Problem details:
What needs reproducing is the run of lines in the data below starting at the line with "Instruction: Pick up" and ending at the line with "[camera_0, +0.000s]", both ends included. Copy it exactly, without pictures, and add nothing.

Supplied data:

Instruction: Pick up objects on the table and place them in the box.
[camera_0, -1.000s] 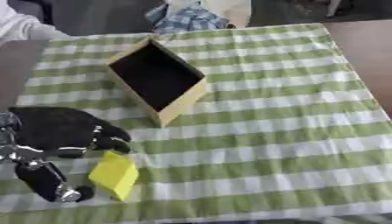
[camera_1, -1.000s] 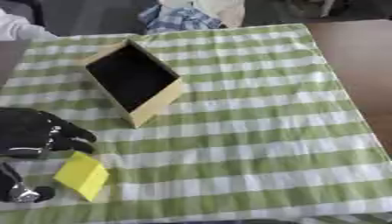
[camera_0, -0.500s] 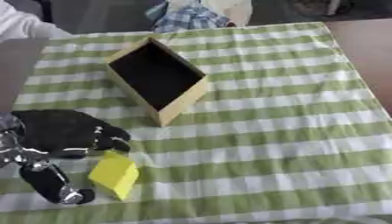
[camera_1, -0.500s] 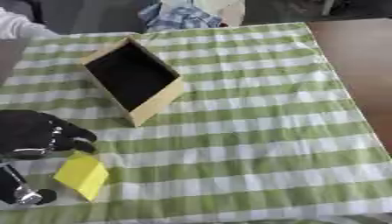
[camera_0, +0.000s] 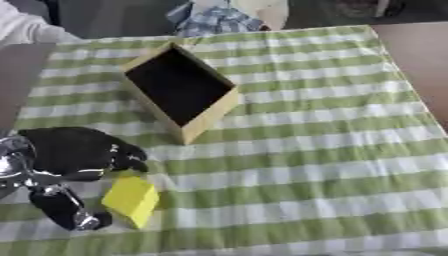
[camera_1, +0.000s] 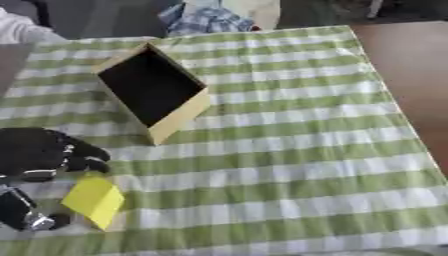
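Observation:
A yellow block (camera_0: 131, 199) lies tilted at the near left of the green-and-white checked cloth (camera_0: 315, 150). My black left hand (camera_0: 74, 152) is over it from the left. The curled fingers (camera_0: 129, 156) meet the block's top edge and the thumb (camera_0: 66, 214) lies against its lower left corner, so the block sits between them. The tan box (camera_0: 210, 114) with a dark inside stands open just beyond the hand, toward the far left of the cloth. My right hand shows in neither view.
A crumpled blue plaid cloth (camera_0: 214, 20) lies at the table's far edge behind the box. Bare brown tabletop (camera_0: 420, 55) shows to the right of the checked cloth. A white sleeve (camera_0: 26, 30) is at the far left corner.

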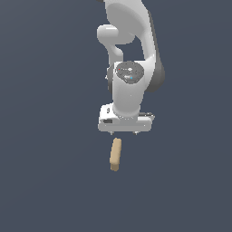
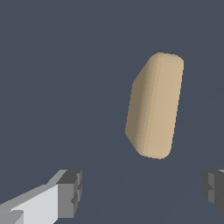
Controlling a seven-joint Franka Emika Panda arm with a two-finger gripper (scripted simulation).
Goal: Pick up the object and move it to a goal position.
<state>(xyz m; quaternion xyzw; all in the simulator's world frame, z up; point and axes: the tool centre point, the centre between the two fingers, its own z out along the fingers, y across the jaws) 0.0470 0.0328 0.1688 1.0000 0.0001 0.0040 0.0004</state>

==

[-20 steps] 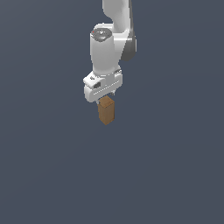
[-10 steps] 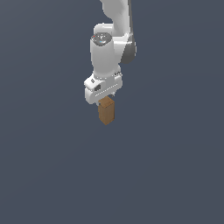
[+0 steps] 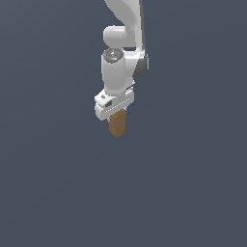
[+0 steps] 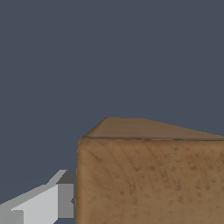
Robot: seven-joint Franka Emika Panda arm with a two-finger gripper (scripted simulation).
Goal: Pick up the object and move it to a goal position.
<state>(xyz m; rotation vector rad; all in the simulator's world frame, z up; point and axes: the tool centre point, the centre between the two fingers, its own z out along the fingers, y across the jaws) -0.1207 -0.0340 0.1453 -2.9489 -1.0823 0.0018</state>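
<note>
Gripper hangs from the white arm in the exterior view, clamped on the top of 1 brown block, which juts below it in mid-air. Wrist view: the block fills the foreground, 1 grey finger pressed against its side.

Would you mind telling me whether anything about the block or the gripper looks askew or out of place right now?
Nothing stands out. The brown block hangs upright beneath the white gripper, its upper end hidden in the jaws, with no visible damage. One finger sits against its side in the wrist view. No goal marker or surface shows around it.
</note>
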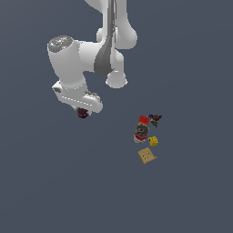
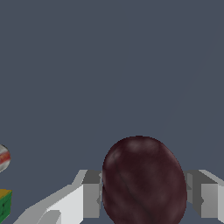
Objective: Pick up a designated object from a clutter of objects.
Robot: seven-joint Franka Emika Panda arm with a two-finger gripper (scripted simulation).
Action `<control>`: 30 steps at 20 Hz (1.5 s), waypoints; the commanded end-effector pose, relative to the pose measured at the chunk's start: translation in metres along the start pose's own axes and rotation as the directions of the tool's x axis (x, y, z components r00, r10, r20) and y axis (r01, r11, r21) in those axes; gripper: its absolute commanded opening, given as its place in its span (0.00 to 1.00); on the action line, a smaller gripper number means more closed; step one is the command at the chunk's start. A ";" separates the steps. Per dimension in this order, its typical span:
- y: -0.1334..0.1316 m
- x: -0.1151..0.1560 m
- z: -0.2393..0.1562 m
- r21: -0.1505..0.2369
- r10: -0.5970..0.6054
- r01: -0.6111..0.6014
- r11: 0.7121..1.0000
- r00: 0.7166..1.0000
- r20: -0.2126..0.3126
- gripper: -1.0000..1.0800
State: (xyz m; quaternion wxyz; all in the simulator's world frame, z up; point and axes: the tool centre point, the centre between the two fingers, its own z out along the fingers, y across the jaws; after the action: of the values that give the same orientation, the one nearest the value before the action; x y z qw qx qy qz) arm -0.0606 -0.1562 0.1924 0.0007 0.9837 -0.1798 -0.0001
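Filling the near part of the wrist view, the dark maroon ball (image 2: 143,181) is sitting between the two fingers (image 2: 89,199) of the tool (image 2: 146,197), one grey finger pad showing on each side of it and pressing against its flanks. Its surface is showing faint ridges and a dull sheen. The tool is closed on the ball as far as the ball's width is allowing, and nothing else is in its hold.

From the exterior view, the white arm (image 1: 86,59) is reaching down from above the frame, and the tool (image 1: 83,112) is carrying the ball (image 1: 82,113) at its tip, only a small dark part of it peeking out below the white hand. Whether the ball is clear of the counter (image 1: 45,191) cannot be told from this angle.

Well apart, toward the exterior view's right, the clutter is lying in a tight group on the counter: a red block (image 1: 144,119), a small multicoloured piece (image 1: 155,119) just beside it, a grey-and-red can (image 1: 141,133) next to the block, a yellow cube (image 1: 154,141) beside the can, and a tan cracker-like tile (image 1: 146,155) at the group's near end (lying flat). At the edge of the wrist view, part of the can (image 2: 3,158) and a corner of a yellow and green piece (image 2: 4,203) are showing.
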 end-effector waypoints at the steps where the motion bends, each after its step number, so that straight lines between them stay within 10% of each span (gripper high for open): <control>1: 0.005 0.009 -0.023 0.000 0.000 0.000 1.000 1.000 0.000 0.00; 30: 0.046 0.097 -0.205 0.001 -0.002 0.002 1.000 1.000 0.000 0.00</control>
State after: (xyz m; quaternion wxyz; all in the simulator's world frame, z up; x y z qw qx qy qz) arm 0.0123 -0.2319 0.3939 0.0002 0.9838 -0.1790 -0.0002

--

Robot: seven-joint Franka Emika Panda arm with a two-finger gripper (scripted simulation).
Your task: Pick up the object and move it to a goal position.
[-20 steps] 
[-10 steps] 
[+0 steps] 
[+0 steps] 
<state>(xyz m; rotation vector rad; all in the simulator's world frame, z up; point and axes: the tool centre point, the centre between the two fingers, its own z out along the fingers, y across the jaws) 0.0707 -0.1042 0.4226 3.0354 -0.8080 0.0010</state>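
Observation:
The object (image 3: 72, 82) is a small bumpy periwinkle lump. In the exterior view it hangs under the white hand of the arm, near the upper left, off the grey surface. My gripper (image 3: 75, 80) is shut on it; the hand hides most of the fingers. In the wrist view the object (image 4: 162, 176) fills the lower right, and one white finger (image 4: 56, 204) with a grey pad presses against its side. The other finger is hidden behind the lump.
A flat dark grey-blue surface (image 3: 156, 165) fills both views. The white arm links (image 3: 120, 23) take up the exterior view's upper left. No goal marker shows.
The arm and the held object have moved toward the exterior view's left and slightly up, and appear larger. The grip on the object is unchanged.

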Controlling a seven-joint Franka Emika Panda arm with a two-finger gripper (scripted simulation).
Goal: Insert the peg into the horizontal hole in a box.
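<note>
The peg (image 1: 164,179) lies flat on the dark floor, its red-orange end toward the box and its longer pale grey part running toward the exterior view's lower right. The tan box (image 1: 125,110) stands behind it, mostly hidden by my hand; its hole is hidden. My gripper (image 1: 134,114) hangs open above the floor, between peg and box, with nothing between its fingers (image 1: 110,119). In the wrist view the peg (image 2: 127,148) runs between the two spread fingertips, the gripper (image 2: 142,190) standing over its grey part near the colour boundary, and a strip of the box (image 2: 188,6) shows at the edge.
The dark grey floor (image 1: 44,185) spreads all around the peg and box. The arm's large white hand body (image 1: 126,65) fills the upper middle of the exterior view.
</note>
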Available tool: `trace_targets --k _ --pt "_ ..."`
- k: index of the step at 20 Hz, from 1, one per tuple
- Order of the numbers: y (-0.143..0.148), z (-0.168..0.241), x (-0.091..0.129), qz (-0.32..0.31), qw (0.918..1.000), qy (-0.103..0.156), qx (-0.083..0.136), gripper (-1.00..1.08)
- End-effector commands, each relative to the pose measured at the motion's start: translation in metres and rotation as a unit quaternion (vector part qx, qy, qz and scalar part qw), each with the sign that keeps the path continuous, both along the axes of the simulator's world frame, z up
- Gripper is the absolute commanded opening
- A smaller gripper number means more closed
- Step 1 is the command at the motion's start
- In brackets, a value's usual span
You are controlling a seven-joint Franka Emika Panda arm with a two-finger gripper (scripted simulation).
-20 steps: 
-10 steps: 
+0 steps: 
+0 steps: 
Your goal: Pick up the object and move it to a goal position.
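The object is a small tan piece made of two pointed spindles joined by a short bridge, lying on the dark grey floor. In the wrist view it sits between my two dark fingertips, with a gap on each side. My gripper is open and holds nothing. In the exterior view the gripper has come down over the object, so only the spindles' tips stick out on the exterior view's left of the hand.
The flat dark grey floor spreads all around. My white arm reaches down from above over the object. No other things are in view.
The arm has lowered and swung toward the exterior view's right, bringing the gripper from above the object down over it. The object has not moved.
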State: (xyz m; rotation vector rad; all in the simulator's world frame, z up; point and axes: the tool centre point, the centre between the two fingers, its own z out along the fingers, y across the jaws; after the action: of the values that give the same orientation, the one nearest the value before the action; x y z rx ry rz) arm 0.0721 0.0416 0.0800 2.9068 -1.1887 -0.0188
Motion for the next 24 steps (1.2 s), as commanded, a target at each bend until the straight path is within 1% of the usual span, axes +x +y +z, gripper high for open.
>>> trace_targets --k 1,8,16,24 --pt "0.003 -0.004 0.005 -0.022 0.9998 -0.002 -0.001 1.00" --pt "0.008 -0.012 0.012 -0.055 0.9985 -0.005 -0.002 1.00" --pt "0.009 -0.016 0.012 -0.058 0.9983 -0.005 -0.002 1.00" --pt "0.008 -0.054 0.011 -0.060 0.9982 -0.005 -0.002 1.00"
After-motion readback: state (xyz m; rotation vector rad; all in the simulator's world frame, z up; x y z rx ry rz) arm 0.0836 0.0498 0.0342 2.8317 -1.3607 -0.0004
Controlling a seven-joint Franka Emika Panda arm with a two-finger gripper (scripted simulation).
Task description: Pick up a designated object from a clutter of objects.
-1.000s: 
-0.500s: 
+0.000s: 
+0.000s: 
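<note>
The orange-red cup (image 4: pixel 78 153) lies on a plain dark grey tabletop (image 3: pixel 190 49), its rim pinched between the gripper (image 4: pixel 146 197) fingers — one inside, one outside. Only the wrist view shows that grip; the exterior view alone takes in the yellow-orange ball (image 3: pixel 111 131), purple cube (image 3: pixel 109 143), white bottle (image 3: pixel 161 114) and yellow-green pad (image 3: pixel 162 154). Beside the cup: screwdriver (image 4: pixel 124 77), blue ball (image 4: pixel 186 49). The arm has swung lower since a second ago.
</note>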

Response to this exercise:
Instruction: Pick up objects on the table and place them in the box.
[camera_0, -1.000s] 
[camera_1, -1.000s] 
[camera_0, -0.500s] 
[camera_1, -0.500s] 
[camera_0, +0.000s] 

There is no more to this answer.